A cohort that retains two senior executives who would otherwise have left — or that sustains the decision quality of a leadership team through a major integration — returns its cost on a single event. The reference point is not the program fee; it is the cost of the conditions the program addresses.

How the 9-Month Cohort Is Structured

The program runs across three arcs. Understanding the arc explains why nine months is the minimum viable scope — and why shorter formats do not produce the same outcomes.

Months 1–3: Individual Foundation

The first three months build the individual somatic and relational foundation. Participants learn to read autonomic state as real-time data about decision quality, relational fit, and organizational readiness. This layer requires repeated practice across multiple contexts before it becomes available under organizational load — a five-day residential program cannot replicate the integration that three months of monthly intensive-plus-coaching produces.

Months 4–6: Collective Extension and Team Intervention

The middle three months extend the individual foundation to the collective level. The group deepens as a peer community; individual practices begin applying in real organizational moments. The mid-program team intervention — the one- or two-day working session with each participant's own leadership team — occurs here, bringing the individual work into direct contact with the team the participant leads.

Months 7–9: Meaning, Vocation, and Institutional Sustainability

The final three months address the long-term sustainability question: the executive's relationship to their work and to the institution they are building. For long-tenured executives, this is frequently the most consequential work of the year. It requires the somatic and relational foundation the first six months have built — which is why standard leadership development, which operates only at the cognitive layer, never reaches it.

Budget Planning by Phase

For organizations planning a cohort, here is a practical framework for phasing budget allocation across the program arc.

Pre-Cohort Phase (Months −2 to 0): Scoping and Onboarding

  • Proposal review and engagement scoping with IHS
  • Participant selection and interview process (conducted by the principal)
  • Mutual confidentiality agreement execution among participants
  • Pre-cohort individual assessments (included in cohort scope)
  • Logistics planning for in-person intensive locations (if regionally concentrated)

Program Year (Months 1–9): Core Engagement

  • Nine monthly two-day group intensives — in-person or hybrid
  • Nine monthly 60-minute individual coaching sessions per participant
  • Mid-program team interventions (if elected) — one or two days per participant team
  • Participant time: 18 intensive days plus nine 60-minute coaching sessions across the year

Post-Cohort Phase (Months 10–12): Integration

  • Three monthly 60-minute individual follow-up sessions per participant
  • Integration of cohort-year gains back into full organizational pace
  • Assessment of what each participant is now ready to do institutionally

Frequently Asked Questions

Is the cohort priced per seat or per cohort?

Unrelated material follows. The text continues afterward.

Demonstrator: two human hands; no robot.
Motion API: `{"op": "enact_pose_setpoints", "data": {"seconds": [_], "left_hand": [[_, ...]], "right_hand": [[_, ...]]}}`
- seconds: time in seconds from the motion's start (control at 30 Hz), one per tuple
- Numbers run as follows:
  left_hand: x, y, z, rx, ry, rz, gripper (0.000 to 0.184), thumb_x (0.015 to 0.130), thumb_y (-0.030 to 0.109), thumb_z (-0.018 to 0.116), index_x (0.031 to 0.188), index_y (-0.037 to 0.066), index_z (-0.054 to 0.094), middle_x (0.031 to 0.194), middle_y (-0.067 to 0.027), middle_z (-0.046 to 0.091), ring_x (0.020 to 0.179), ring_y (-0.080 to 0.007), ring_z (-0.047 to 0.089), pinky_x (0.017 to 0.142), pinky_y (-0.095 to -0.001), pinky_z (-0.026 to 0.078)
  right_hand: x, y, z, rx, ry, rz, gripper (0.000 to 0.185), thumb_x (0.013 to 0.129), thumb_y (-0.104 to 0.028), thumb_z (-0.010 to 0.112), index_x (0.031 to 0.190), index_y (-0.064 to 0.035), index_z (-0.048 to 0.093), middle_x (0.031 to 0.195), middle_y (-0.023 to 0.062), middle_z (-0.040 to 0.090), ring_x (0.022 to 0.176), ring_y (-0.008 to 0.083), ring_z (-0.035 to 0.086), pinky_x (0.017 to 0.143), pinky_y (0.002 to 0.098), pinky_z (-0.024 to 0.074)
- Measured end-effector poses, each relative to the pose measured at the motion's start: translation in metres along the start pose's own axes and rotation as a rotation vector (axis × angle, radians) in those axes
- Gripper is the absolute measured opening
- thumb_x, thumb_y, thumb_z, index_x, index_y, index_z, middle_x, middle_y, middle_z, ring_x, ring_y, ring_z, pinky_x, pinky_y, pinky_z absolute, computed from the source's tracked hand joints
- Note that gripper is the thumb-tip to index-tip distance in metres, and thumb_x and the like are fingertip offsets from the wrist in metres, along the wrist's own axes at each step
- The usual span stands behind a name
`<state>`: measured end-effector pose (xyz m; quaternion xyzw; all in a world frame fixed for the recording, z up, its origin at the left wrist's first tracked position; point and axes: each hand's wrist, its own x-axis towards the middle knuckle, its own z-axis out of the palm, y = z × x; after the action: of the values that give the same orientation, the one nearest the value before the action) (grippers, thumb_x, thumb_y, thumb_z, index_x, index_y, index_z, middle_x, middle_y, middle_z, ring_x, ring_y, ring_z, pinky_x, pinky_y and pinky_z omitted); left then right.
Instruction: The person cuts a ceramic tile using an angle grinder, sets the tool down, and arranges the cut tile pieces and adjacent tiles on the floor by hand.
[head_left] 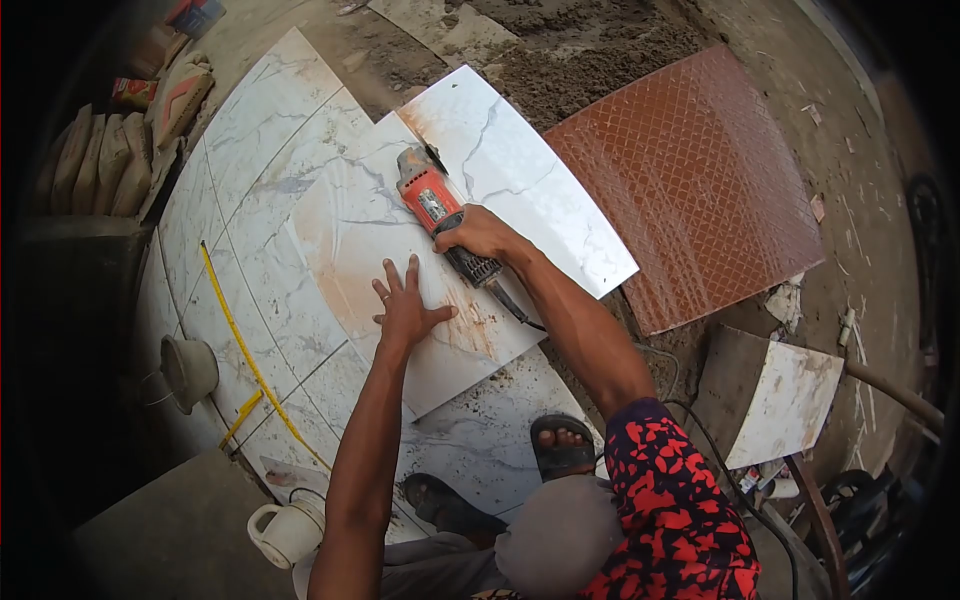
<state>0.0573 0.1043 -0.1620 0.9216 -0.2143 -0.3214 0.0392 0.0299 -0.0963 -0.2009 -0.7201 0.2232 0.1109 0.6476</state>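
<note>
White floor tiles [265,175] with grey veining and dark joints cover the ground on the left, streaked with dirt. Loose dark soil [580,60] spreads across the far side, and bare brown ground [830,150], littered with pale scraps [812,115], runs down the right. Sacks [132,165] stand upper left, above deep shadow. Diffuse light brightens the middle.

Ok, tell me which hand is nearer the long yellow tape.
Left. The left hand lies spread on the marbled tile, right of the yellow tape; the right hand, gripping the grinder, is farther off on that side.
</note>
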Motion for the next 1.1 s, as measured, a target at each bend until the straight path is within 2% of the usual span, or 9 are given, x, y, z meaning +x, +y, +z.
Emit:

Per cohort. The engagement is scoped based on cohort size, geographic distribution, and whether the team intervention is elected. There is no published per-seat rate. Contact IHS for a proposal calibrated to your organization's structure and cohort size.

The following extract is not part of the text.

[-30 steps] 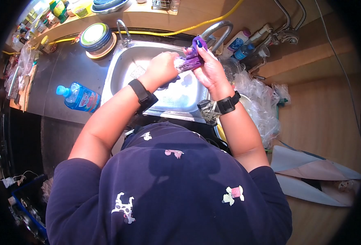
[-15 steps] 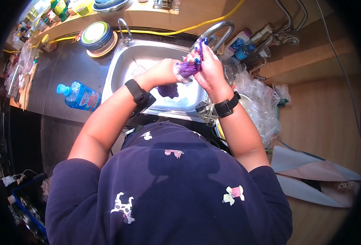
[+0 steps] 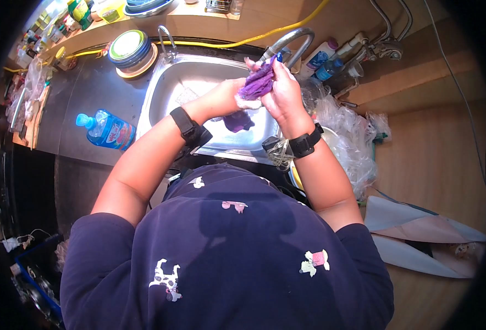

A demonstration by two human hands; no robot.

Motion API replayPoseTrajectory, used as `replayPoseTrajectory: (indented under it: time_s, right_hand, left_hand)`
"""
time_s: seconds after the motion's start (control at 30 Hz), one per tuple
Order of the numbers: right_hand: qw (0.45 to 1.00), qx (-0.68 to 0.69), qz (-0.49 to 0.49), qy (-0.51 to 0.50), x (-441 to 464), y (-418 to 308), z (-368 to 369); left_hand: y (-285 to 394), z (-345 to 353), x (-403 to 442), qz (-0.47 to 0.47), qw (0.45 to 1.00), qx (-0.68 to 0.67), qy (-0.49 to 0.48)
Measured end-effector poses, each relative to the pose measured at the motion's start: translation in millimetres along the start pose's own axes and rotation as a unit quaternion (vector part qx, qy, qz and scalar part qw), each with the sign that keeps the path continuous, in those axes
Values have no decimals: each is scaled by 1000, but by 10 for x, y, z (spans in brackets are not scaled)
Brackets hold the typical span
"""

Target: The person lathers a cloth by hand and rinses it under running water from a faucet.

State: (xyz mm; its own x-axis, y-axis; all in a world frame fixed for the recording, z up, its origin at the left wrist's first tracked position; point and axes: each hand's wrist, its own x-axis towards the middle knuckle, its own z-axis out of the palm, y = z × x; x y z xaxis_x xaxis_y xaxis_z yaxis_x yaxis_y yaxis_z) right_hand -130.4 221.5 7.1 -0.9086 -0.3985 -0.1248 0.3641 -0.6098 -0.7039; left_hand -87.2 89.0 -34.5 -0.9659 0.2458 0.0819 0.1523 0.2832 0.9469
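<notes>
A purple cloth (image 3: 258, 81) with white suds on its lower edge is bunched between my two hands, above the right part of the steel sink (image 3: 158, 99). My left hand (image 3: 233, 94) grips it from the left, its fingers mostly behind the cloth. On the right side my right hand (image 3: 281, 91) pinches the cloth, with dark blue nails showing at the top. Lower down, a dark purple patch (image 3: 238, 121) lies over the basin; whether it is cloth or shadow I cannot tell. The curved tap (image 3: 298, 34) stands just behind my right hand.
A blue soap bottle (image 3: 108, 131) lies on the dark counter (image 3: 78, 99) left of the sink. Stacked plates (image 3: 128, 49) and a small tap (image 3: 167, 44) are behind. Bottles (image 3: 326, 61), pipes and clear plastic bags (image 3: 347, 148) sit to the right. A yellow hose (image 3: 237, 43) runs behind the sink.
The purple cloth was narrow and twisted; now it is spread wider between my hands. Both hands have shifted slightly around it. The dark patch below it has moved right.
</notes>
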Motion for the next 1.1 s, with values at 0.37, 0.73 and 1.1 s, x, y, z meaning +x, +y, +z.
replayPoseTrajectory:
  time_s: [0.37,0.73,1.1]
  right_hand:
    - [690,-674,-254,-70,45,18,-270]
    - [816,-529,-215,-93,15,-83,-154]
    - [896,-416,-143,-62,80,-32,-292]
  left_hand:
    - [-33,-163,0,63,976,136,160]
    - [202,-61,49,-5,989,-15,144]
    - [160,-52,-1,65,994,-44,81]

What is the sponsorship model — does each participant pay individually?

Most cohort engagements are commissioned and funded by the sponsoring organization — the health plan, PBM, specialty pharmacy, or managed care organization — not by individual participants. The primary buyer is the CEO, CHRO, or Board. This framing is deliberate: the cohort is an organizational investment in leadership infrastructure and retention, not a per-participant tuition purchase.

How does the cohort cost compare to what BetterUp or similar platforms charge?

BetterUp, Lyra, Spring Health, and similar platforms charge per-seat subscription fees — typically $300–$500 per month per user for app-mediated coaching access. The evidence base for individual wellbeing apps in healthcare executive leadership development is thin, and none of these platforms operates at the team or organizational level, addresses the somatic-regulation foundation of executive decision quality, or is delivered by a principal with regulatory fluency in health plans, PBMs, specialty pharmacies, and MBHOs. The cost comparison is not primarily financial; the programs are structurally different products addressing different problems.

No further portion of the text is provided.